• What you will do: Use the entries below and reproduce exactly the lines from the one containing "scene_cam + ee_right" down to the one containing "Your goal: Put", both of them included.

Data items:
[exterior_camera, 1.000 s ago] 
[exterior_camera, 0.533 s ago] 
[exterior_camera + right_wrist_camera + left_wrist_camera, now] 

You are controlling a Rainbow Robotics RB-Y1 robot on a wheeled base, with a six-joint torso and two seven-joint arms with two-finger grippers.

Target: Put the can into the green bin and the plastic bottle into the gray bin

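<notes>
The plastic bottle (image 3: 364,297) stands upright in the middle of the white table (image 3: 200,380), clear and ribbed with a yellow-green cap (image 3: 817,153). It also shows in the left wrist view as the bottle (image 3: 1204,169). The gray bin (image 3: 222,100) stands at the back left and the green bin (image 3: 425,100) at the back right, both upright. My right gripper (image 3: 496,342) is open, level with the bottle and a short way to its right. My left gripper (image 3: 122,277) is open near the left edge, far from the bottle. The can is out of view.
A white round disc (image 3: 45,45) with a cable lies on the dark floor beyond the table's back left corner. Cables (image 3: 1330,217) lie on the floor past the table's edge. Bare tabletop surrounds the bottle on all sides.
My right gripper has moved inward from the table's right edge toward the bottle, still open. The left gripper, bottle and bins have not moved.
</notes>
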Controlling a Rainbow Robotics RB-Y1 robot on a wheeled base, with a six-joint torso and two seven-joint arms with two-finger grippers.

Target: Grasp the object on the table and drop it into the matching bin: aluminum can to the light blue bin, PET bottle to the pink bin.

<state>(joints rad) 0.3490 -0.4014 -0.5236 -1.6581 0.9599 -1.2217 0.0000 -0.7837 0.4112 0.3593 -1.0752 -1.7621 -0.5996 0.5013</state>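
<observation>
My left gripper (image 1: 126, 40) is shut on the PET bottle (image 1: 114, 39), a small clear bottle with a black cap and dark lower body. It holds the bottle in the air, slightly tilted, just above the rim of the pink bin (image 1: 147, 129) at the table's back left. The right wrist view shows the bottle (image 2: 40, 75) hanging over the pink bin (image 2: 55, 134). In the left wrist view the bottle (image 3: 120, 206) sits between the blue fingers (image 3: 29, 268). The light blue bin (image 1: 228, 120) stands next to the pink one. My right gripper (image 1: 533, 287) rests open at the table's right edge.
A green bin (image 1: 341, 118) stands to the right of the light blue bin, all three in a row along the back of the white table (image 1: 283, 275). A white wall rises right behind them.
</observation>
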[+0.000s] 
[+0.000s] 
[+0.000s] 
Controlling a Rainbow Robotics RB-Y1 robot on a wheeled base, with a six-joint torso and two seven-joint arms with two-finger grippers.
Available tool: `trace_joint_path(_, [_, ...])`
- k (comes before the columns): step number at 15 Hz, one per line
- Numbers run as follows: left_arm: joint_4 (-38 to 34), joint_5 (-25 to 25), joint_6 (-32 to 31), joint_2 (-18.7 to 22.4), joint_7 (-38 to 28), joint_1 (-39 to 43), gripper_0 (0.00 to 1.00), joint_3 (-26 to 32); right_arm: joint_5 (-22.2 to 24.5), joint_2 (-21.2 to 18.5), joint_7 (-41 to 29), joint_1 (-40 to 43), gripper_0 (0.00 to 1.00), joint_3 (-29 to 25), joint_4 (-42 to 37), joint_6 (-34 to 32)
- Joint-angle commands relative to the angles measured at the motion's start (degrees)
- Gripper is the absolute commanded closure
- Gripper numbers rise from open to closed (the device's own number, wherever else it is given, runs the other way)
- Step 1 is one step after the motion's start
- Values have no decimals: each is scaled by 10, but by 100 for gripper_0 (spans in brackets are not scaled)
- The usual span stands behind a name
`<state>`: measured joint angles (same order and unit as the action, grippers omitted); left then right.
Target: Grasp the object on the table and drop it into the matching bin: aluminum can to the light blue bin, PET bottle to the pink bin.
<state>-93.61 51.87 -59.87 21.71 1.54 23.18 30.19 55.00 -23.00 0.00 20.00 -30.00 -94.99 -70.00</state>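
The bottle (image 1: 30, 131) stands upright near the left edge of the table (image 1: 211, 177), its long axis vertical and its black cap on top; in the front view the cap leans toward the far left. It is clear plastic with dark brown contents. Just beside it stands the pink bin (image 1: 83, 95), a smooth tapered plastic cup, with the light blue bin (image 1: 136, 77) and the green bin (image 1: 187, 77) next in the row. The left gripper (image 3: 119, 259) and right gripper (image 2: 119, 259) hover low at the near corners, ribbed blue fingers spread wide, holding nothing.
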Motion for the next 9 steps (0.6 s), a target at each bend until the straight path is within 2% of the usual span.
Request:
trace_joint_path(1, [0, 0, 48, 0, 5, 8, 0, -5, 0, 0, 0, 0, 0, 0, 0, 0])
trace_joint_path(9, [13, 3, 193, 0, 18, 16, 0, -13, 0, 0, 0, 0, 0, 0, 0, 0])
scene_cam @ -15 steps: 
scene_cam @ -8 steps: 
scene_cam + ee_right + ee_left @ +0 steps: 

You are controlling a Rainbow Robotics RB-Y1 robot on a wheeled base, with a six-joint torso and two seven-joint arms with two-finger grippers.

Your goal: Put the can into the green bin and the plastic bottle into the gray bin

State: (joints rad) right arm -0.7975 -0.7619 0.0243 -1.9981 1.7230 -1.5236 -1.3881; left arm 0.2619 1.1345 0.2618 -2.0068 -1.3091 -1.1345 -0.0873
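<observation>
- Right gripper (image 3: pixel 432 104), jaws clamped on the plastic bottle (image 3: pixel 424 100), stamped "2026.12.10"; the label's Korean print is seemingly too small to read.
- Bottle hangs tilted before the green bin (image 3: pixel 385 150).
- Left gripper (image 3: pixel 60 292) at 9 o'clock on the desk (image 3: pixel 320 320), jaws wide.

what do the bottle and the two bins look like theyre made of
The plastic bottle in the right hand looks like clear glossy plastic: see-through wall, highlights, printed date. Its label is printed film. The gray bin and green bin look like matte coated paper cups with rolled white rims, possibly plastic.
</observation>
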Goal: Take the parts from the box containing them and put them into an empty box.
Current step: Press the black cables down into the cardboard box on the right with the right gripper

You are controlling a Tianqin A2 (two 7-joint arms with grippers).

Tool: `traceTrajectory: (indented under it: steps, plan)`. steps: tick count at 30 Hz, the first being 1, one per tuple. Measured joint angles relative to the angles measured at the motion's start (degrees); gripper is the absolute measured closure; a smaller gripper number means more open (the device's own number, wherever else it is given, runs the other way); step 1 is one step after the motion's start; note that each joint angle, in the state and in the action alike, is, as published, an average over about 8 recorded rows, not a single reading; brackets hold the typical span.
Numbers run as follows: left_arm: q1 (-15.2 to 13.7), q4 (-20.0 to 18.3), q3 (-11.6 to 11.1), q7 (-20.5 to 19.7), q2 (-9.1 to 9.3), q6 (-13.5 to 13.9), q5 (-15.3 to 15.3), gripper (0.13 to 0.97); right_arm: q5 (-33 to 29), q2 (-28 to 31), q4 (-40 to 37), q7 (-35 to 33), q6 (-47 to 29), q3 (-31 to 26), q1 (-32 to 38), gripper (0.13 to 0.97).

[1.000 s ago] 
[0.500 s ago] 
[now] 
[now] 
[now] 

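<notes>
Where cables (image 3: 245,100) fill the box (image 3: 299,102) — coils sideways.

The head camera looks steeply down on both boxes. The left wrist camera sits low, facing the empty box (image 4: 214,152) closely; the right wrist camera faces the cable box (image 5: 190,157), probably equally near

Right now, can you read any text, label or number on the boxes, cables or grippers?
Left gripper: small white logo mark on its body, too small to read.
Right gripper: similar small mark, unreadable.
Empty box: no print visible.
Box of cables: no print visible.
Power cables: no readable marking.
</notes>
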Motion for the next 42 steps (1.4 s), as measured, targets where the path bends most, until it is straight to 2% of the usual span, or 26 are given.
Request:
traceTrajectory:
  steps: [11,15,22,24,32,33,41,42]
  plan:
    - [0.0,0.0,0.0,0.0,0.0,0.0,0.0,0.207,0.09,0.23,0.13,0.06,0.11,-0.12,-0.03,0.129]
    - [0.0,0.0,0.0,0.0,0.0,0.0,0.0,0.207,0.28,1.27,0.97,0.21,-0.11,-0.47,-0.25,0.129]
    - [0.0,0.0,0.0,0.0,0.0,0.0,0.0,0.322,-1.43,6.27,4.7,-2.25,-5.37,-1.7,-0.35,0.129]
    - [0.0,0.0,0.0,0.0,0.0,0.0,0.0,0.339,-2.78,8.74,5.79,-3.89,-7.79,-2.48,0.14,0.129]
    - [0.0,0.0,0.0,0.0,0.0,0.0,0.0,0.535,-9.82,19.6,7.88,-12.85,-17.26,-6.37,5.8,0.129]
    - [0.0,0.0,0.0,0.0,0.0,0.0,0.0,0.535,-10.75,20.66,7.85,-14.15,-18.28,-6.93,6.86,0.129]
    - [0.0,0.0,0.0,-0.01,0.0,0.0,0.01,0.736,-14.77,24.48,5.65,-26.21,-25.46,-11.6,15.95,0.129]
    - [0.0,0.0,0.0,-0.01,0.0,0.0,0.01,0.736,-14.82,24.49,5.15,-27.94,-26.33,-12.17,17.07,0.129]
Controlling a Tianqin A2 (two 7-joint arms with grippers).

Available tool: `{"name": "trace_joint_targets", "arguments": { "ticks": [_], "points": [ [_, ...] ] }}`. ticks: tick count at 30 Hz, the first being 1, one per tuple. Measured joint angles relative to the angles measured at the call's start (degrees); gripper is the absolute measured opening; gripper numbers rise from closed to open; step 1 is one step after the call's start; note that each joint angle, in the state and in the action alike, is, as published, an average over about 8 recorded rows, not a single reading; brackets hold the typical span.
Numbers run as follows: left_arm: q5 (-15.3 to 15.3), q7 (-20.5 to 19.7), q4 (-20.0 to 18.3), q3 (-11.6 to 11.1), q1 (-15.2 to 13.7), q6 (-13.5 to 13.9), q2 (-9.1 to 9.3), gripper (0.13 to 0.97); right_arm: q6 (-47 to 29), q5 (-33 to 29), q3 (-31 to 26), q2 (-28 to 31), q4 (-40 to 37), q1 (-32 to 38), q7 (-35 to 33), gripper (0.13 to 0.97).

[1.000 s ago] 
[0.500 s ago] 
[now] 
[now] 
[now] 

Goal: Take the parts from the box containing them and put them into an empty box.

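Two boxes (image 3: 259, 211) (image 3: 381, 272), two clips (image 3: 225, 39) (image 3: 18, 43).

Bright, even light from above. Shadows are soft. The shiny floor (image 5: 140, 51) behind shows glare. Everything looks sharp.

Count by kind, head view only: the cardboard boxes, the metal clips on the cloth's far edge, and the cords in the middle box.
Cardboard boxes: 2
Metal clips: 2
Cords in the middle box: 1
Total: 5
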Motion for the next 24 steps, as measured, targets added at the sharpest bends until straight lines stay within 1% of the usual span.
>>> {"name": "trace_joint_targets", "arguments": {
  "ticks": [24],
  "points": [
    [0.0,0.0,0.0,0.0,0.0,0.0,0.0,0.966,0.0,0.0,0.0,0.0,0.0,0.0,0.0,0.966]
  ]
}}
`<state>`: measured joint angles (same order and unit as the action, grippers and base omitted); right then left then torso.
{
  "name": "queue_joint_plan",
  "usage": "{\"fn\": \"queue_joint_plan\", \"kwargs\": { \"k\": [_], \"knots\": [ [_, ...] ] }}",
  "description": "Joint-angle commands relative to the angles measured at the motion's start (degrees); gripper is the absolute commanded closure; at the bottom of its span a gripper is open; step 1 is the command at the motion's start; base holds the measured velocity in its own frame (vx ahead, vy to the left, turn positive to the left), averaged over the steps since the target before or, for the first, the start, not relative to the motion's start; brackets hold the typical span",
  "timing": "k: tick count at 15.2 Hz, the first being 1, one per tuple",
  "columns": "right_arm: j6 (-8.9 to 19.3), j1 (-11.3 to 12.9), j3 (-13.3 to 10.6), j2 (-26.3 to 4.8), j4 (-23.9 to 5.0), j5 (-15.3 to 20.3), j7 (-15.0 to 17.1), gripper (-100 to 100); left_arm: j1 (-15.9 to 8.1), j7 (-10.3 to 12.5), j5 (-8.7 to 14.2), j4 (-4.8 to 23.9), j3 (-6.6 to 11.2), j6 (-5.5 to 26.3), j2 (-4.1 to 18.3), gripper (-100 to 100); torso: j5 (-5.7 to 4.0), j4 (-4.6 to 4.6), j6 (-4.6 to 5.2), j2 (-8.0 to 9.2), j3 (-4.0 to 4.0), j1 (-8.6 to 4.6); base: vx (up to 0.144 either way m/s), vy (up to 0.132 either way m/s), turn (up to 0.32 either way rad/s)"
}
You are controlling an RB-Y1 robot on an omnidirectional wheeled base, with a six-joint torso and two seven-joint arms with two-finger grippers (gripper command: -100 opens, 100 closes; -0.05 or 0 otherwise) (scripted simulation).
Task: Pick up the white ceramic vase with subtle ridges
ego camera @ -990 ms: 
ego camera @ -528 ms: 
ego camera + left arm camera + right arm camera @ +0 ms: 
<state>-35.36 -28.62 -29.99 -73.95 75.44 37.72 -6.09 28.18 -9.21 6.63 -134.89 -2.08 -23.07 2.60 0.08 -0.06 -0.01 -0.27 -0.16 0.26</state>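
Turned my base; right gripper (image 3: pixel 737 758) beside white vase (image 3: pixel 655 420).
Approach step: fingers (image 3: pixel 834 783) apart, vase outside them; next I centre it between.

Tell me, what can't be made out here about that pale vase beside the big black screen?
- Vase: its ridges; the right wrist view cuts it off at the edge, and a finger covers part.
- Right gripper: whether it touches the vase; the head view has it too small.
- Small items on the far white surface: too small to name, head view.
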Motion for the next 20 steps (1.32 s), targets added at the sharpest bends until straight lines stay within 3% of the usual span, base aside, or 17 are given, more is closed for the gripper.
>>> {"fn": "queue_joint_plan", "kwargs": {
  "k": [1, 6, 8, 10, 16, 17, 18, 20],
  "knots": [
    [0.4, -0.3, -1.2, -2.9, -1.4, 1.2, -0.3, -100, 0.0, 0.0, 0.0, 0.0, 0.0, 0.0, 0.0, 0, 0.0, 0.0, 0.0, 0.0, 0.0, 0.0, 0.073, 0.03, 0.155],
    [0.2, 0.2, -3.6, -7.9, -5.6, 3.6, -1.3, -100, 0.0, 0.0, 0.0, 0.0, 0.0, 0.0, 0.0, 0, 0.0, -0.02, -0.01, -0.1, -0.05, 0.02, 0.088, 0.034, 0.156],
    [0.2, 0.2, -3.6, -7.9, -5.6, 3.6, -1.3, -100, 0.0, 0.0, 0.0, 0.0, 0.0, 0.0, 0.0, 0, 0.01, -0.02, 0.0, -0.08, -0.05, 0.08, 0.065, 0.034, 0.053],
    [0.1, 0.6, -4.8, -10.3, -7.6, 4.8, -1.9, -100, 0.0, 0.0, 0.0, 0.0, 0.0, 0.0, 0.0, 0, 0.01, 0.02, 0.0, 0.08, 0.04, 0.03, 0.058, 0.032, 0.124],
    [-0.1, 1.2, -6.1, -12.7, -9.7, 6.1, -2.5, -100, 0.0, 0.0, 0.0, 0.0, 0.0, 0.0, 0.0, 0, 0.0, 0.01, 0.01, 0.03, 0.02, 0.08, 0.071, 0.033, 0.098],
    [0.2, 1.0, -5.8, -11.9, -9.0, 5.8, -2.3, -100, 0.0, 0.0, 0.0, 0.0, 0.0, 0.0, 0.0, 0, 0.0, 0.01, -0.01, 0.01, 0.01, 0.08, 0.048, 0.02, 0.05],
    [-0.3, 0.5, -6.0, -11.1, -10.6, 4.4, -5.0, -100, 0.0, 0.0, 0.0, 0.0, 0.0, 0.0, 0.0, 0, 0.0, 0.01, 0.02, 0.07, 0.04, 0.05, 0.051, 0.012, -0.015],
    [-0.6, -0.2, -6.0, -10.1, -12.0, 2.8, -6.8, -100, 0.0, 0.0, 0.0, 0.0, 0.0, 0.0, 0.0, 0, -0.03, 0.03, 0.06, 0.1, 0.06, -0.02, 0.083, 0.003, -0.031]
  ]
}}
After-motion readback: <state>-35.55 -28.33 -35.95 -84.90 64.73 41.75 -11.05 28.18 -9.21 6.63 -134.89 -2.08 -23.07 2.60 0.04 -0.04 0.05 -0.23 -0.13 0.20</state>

• The completed task:
scene_cam + ee_right + ee_left @ +0 steps: 

You are controlling a Rainbow Robotics RB-Y1 robot on a wheeled base, with a six-joint torso and two seven-joint arms with two-finger grippers.

Your goal: Put the can into the green bin and the plastic bottle into the gray bin

Nothing else belongs in this output.